I think it's great to think about the instrumental value of datasets, especially for applications like training foundation models on a mix of many datasets. However, the current analysis makes strong assumptions about the data generation process and how its value would behave, which are not very realistic for machine learning datasets.

其他意见或建议

作者回复

We thank the reviewer for the detailed and constructive comments. We will answer your questions according to logical order.

We respectfully disagree with the reviewer’s comment on relevance to the machine learning community. Below, we provide our detailed explanations:

  1. In many scenarios, such as experimental design and clinical data, sellers can effectively control the subjects and collect data. Even in the field of deep learning, data annotation companies like Scale AI can provide labeling for data with specific features. These are examples of scenarios where perfect customization can be applied.

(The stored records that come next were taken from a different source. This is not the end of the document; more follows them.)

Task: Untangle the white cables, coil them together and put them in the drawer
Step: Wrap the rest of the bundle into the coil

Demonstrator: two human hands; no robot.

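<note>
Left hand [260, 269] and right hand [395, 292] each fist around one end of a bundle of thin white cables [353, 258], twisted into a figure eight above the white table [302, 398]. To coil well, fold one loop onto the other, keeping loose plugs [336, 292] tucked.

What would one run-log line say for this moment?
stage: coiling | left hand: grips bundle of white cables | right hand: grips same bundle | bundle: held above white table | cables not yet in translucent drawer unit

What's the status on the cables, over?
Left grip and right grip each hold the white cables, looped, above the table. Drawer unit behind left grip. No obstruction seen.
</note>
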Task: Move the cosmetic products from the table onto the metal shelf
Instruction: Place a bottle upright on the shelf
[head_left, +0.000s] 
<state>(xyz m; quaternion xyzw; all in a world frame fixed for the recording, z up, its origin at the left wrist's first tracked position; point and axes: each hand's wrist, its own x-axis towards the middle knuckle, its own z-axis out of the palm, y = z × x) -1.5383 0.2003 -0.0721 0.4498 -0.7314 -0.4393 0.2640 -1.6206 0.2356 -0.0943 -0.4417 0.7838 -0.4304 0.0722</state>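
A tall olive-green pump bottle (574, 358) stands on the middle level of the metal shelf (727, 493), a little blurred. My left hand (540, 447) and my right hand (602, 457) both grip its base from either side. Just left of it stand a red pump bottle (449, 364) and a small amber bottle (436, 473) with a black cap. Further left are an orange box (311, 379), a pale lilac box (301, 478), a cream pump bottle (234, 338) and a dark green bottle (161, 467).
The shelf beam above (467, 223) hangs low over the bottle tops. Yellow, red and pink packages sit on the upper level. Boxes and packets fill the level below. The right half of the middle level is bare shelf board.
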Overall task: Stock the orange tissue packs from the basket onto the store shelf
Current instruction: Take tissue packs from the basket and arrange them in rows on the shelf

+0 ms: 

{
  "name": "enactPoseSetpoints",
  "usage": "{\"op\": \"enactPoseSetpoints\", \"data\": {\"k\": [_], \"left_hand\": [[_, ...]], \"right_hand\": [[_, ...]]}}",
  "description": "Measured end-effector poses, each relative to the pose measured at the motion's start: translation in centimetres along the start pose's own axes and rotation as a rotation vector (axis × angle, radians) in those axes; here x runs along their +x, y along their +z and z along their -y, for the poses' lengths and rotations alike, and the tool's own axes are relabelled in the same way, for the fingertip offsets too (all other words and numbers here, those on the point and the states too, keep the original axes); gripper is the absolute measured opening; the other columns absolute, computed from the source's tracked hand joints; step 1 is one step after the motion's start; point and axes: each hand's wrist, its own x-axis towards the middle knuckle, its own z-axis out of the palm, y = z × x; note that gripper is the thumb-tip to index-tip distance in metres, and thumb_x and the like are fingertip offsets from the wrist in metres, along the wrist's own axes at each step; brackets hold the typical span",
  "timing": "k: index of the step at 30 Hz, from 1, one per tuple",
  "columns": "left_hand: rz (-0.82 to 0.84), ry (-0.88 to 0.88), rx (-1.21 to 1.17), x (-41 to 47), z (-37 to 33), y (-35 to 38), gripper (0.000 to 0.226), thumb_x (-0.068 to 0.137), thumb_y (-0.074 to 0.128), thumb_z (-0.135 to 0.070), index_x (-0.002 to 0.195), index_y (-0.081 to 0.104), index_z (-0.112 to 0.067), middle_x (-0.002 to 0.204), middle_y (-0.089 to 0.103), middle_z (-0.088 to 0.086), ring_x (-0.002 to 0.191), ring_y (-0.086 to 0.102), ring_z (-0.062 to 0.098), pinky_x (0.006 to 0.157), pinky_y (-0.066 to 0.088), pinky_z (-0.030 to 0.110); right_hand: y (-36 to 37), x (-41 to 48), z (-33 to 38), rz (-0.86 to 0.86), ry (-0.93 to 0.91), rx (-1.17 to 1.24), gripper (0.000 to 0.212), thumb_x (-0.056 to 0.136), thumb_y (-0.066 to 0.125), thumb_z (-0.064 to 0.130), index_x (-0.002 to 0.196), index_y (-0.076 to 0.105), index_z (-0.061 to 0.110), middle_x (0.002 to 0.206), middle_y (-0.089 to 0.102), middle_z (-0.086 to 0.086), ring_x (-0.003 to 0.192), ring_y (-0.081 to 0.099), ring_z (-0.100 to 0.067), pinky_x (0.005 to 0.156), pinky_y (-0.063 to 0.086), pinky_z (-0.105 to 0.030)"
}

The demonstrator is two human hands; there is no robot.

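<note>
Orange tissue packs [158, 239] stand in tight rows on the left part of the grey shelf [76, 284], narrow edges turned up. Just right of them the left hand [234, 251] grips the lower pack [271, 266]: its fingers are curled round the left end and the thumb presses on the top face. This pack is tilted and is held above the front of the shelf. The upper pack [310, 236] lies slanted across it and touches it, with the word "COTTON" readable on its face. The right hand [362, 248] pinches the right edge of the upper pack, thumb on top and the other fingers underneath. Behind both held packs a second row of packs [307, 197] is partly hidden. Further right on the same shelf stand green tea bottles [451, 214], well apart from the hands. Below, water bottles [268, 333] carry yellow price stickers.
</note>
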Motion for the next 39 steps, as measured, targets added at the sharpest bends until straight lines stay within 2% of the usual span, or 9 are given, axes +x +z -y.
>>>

  2. Similarly, the Bayesian setting is also widely used in machine learning. For example, please refer to the Bayesian Clinical Trials article published in Nature (https://www.nature.com/articles/nrd1927). Also, Bayesian updating is also very common in deep learning literature—recent work (https://arxiv.org/pdf/2503.04722) even shows that LLMs exhibit Bayesian behavior.

  3. In Section 2, we consider the general Bayesian setting of valuation, which does not rely on a known data-generating distribution. Then, in Section 3, we examine a special linear case and Gaussian noise. The reasons are as follows: Gaussian noise is the most common type of noise in nature. Regarding linearity, some studies show that data valuation is transferable—the value ranking under linear models often holds under nonlinear ones as well (see right side, lines 253–260). Moreover, when the true model is unknown, linear models are the most robust (lines 65–70). Finally, linearity allows for tractable theoretical analysis, which helps us better understand the underlying economic intuition. Extending our framework and tailoring it to specific scenarios is out of the scope of this paper but a promising direction for future work.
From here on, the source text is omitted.